The patient presented to the hospital with a high fever, headache and conjunctivitis. The medical team called me (the microbiologist) concerned that this patient might be developing some odd form of meningitis because of his headache. The patient clearly looked “sporty” and on detailed questioning it turned out that a few days earlier he had been rowing on the River Thames and had decided to jump into the water to cool down. The evening before the patient presented to the hospital he began to get sore, red eyes, which streamed a lot but had no purulent discharge. He then developed a fever of 39°C, muscle pains in the legs and hips, and a headache. By the time I saw him he had developed a widespread rash.
Bloods were taken to look for antibodies against the bacteria Leptospirosis icterohaemorrhagica and the patient was started on IV Benzylpenicillin. Two hours later the patient developed fever, chills, rigors, hypotension, tachycardia, vasodilation and myalgia and hyperventilation. However the team had been warned to observe the patient carefully in order to recognise this response, Jarisch Herxheimer reaction (a severe allergic response, usually within the first 24hours of giving the antibiotic, caused by the antibiotic rapidly destroying the bacteria causing the release of endotoxins). The team quickly acted treating with anti-inflammatory drugs, steroids and fluids to maintain blood pressure, reversing this potentially life-threatening side-effect. If the team had treated for meningitis, the diagnosis would have been missed and the extreme response to treatment may not have been at the forefront of medical team’s minds. Even though the antibiotic Benzylpenicillin can have this potentially serious side-effect, it is still the treatment of choice for severe Leptospirosis.

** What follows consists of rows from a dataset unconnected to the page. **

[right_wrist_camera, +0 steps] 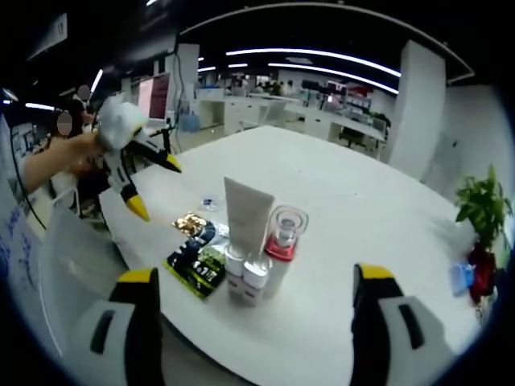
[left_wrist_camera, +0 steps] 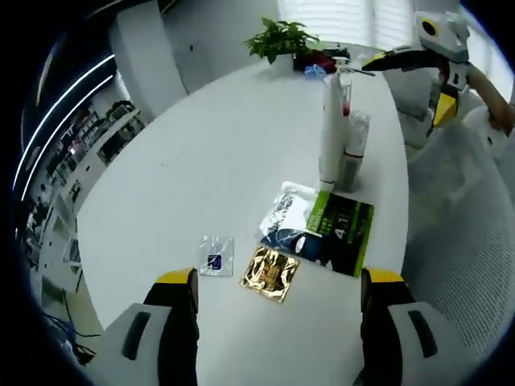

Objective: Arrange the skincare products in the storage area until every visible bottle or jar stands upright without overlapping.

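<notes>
While both tools, left (left_wrist_camera: 278, 293) and right (right_wrist_camera: 253, 293), gape empty, a smooth white tube (right_wrist_camera: 245, 213) and clear-capped bottle (right_wrist_camera: 283, 241) stand upright on the glossy white bench (right_wrist_camera: 362, 217) beside flat foil sachets (left_wrist_camera: 270, 273).

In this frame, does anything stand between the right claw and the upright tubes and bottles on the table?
Nothing visible does. The right claw is open and faces the standing cluster: white tube and red-collared bottle. The flat sachets lie left of that line, on the table.
</notes>
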Available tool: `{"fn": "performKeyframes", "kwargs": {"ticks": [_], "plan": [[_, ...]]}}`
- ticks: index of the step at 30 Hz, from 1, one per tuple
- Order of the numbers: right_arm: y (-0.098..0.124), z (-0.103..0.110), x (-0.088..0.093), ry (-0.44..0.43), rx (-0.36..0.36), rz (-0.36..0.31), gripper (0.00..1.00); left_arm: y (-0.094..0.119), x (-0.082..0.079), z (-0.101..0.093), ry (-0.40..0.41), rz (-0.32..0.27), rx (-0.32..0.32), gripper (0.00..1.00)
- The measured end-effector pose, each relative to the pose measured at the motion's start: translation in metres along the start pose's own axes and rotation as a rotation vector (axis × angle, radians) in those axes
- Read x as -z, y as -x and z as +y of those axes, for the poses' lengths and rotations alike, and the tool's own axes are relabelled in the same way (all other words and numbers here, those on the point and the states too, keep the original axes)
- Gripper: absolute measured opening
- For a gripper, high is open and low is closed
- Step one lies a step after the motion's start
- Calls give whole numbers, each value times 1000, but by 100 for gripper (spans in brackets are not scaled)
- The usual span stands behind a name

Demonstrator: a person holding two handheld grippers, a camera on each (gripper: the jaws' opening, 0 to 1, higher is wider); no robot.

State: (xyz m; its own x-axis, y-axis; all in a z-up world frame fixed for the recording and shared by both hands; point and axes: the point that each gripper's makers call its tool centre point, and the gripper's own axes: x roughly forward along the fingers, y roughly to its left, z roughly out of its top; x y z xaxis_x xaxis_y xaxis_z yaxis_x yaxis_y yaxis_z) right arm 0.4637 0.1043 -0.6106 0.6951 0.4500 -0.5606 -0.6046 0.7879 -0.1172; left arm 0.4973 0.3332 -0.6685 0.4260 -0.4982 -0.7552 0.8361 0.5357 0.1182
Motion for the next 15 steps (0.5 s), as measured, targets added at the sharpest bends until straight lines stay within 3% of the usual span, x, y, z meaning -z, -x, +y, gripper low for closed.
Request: {"fn": "performKeyframes", "kwargs": {"ticks": [15], "plan": [[9, 11, -1, 23, -13, -1, 100, 28, -2, -10, 60, -50, -55, 93]]}}
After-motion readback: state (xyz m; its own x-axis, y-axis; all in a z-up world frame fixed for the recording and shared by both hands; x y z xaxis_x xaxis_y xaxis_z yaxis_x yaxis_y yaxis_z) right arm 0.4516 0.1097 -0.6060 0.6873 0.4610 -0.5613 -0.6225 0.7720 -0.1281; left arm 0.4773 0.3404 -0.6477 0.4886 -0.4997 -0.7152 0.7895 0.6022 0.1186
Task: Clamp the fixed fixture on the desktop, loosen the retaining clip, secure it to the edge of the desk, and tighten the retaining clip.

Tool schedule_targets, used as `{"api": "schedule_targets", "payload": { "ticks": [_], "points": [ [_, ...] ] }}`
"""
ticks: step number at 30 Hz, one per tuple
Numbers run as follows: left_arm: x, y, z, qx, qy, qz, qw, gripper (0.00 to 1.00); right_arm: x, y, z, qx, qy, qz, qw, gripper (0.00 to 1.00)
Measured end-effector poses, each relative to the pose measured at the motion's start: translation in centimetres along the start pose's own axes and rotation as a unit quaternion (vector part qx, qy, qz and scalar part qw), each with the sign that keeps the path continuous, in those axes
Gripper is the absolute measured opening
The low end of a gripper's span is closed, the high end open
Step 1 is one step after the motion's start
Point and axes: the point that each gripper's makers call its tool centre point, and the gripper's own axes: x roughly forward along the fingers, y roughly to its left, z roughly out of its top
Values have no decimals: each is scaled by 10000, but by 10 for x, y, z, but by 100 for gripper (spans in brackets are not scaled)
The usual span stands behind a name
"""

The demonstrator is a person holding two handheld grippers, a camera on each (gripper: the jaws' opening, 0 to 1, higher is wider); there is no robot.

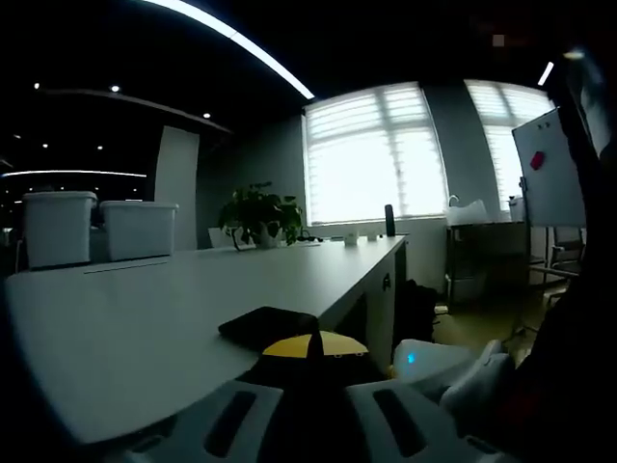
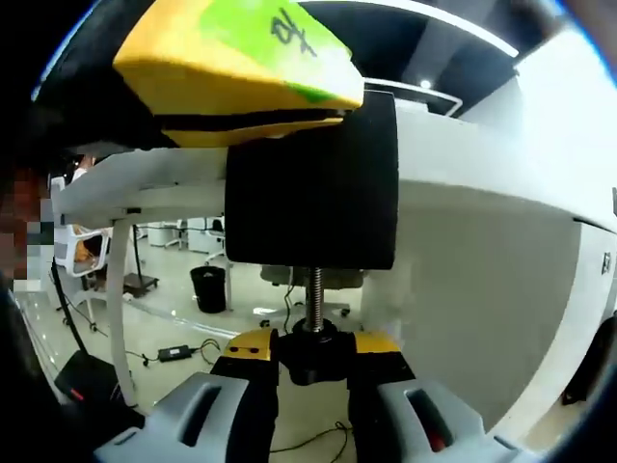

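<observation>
Jaws first: closes the left gripper (image 1: 313,388) narrowly on a dark body with a yellow cap, apparently the top of the fixture (image 2: 313,183), right at the near edge of the desk (image 1: 145,318). Pinches the right gripper (image 2: 313,359) shut on the small black knob (image 2: 313,349) just below the desk's edge, at the foot of a bare threaded screw (image 2: 314,297).

Straddles the desk's edge: black block hanging under the desk top, yellow part (image 2: 241,68) above it, and a flat black pad (image 1: 265,323) lying on the desk top just in from the edge, probably the upper arm of the same piece.

Looks rigid and fairly solid, likely hard plastic over metal; should neither bend nor crush under a firm squeeze. Offers a smooth black face that may slip, so better held by the yellow head from above the desk. Turns only at the knob, which is small and round and needs a square pinch to avoid skidding off.

Carries green tape on the yellow part with one black handwritten mark, possibly a "4"; cannot be read for certain. Shows no brand name.
</observation>
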Motion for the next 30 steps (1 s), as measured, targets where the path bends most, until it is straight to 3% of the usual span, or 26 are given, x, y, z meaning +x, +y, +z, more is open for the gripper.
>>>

Two days later, when the patient was feeling much better he was switched to PO Doxycycline and allowed to go home. After one week of Doxycycline the patient made a full recovery. The serology results confirmed that the patient had Leptospirosis. The correct diagnosis and treatment ensured the patient did not stay in hospital longer than required, a diagnosis of meningitis would have required 7-21 days IV antibiotics (depending on causative micro-organism).